Что последовало дальше настолько ужасно, что у меня не хватает духа описать это в подробностях. Но всем раненым перерезали горло, а трупы их куда-то отвезли на телеге, и на их место поместили раненых солдат Спартака. Ассистенты Никандра стали их лечить. На мое недоумение они мне сказали, что дали клятву Гиппократа лечить всех, кто в лечении нуждается, а борьба за власть их не касается, и что когда я дам такую клятву Гиппократа, я тоже буду лечить всех подряд.
Я вернулся домой и немедленно рассказал хозяину (как я привык называть Публия Домиция), что произошло. В комнате при этом также находились Квинт Лентул и Леонид. Леонид принес подобранные на мостовой книги и какие-то бумаги, которые рабы Спартака выкинули за ненадобностью из окон домов, и Квинт Лентул вместе с хозяином их разбирали, сидя в креслах, при этом Леонид сесть в их присутствии не смел, а скромно стоял у стола.
— Никандра нужно спасать! — вырвалось у хозяина, когда я кончил свой рассказ.
— Легко сказать, как его спасешь-то?

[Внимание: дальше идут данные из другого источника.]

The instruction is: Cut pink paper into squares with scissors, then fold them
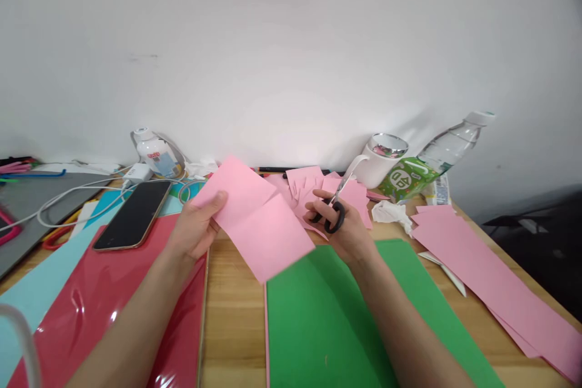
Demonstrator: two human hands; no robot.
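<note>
My left hand (200, 227) pinches a strip of pink paper (268, 239) by its left side, thumb on top. A cut runs partway across the strip from its upper edge, and the right part hangs lower than the left. My right hand (343, 227) has its fingers in the black handles of a pair of scissors (336, 200). The blades point up and away, apart from the strip. Behind the strip lies a loose heap of cut pink pieces (359, 197). Below the hands is a stack of green paper (327, 315).
Red sheets in clear film (109, 297) lie at left, with a phone (134, 215) on them. A white bottle (157, 154) stands behind. At right are a white mug (379, 160), a green packet (405, 179), a leaning water bottle (454, 142) and long pink strips (491, 279).
</note>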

Что мы можем против Спартака? — возразил Квинт Лентул, продолжая разбираться в книгах за столом.
Леонид промолчал: он предпочитал молчать в присутствии своего хозяина — несмотря на дарованную ему Спартаком свободу.
Хозяин отложил книги и заходил по комнате взад и вперед. Он заметно похудел за это время, так что его глаза больше не выглядывали из-за складок жира, и имели уже не свинское, а человеческое выражение.
— Нет, его нужно спасти, — сказал он наконец, остановившись у стола. — Он для меня не только раб и прекрасный врач, но и друг. Мы с ним вместе росли и вместе ходили в школу, и он был выше меня и сильнее и защищал меня от сильных мальчишек. Мне в голову пришла идея.
У него созрел план, но в тот вечер я о нем не узнал, потому что хозяин сказал мне:
— Иди спать!
И мне ничего не оставалось делать, как повиноваться.
Глава 7
А затем город увидел нечто, чего раньше не видел никогда, ибо Спартак надумал устроить гладиаторские игры[19]. Но в нашем городе не было цирка, так что их решили устроить на форуме. Наскоро сколотили из досок трибуну и установили ее напротив дома префекта. Она ограждала площадку с одной стороны, а с остальных трех сторон сделали просто веревочное заграждение вместе с колышками. За этим заграждением разместили несколько рядов скамеек.